Science 2.0 deals with the investigation of new fields for research and development, originating from the application of new participative and collaborative Internet technologies in all phases of research. Hence, in Science 2.0 we are confronted with social media that simultaneously functions as a laboratory providing the environment for research (e.g., file sharing systems), a tool box assisting in performing research and scholarly communication (e.g., dissemination of research results via (micro-) blogging), and as objects to be studied (e.g., user networks or content analyses).
The Web, and Social Media in particular, has been the driving force behind the evolution of Science 2.0 and is its constitutional element. However, the conceptual, theoretical, technical, semantic, or personal relations between Science 2.0 and Web Science have yet to be discussed. Is Science 2.0 a specialized Web Science determined by its research object (i.e., science)? If and to what extent can Web Science provide methods for understanding Science 2.0? Are Web Science and Science 2.0 related closely enough to require integrative modes of study?
Science 2.0, not unlike Web Science, is subject to complex, interdisciplinary dynamics driving its development. Hence, research of Science 2.0 is grounded on three pillars and associated research questions:
1) Technology development: How can Social Media support existing research processes?
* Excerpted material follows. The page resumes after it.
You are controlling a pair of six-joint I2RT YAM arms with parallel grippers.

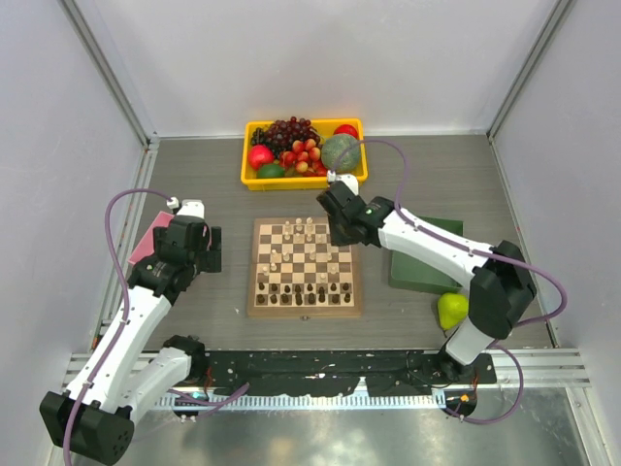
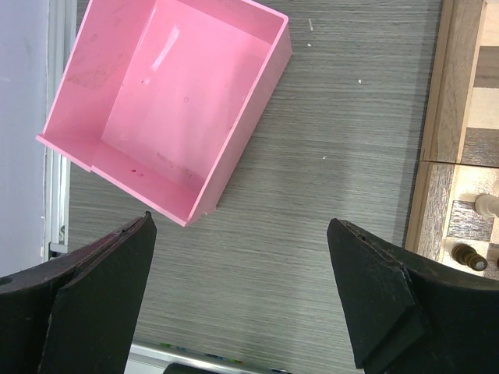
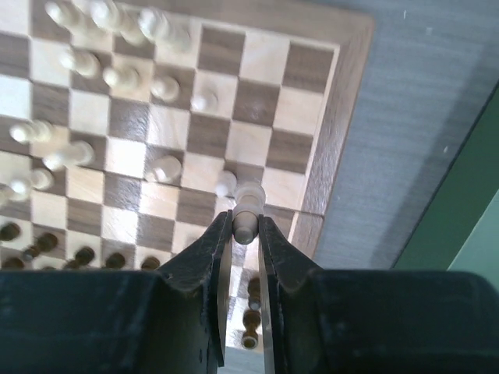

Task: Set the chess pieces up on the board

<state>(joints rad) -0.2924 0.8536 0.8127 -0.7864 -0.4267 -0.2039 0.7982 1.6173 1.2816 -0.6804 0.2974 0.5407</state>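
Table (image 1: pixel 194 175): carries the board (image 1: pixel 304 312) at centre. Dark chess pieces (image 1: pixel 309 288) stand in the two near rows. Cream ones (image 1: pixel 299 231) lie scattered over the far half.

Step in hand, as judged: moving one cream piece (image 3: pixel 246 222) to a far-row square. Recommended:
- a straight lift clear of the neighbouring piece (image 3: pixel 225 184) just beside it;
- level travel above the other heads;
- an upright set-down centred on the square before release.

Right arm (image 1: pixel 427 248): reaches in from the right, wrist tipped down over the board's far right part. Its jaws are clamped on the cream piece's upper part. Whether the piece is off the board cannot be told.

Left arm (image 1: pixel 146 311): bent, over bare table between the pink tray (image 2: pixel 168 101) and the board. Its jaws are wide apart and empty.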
How can today’s research processes be innovated by Science 2.0 tools?
2) Research habits: how do the Web and social media influence research and publication processes?
3) Usage and user behavior: how and in what ways does scholarly communication react to the Web and social media?
For the workshop we invite contributions that address these topical foci and research questions (also in combination with the following non-exclusive list of specific aspects of Science 2.0).
- Science 2.0: conceptualization, constitutional elements and theoretical framework(s)
- Definition and Disambiguation of concepts related to Science 2.0, e.g., e-Science, Cyberscience, Open Science, “Digital Disciplines” (as in Digital Humanities), …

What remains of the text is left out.